[Requirement] In the material below, print every line exactly and omit the pictures.

········

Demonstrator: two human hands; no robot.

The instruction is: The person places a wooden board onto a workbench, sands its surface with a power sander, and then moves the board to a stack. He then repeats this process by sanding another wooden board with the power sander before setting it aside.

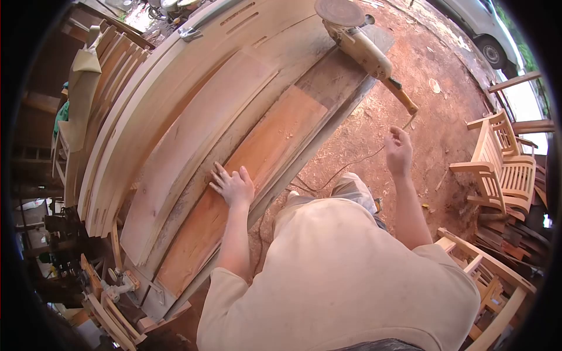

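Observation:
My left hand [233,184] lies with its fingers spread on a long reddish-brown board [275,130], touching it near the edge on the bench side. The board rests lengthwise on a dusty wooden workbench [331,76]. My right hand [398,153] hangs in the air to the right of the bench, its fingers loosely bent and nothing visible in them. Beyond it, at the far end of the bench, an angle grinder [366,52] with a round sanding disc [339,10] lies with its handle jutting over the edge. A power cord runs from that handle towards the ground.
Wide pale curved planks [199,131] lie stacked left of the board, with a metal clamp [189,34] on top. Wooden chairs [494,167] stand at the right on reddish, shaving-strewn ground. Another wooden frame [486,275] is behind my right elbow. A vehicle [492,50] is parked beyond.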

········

[Result of this task]
Demonstrator: two human hands; no robot.

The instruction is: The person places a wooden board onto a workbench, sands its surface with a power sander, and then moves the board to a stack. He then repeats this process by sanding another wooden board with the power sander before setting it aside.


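Observation:
My left hand [233,184] lies with its fingers spread on a long reddish-brown board [275,130], touching it near the edge on the bench side. The board rests lengthwise on a dusty wooden workbench [331,76]. My right hand [398,153] hangs in the air to the right of the bench, its fingers loosely bent and nothing visible in them. Beyond it, at the far end of the bench, an angle grinder [366,52] with a round sanding disc [339,10] lies with its handle jutting over the edge. A power cord runs from that handle towards the ground.
Wide pale curved planks [199,131] lie stacked left of the board, with a metal clamp [189,34] on top. Wooden chairs [494,167] stand at the right on reddish, shaving-strewn ground. Another wooden frame [486,275] is behind my right elbow. A vehicle [492,50] is parked beyond.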

This is the complete answer.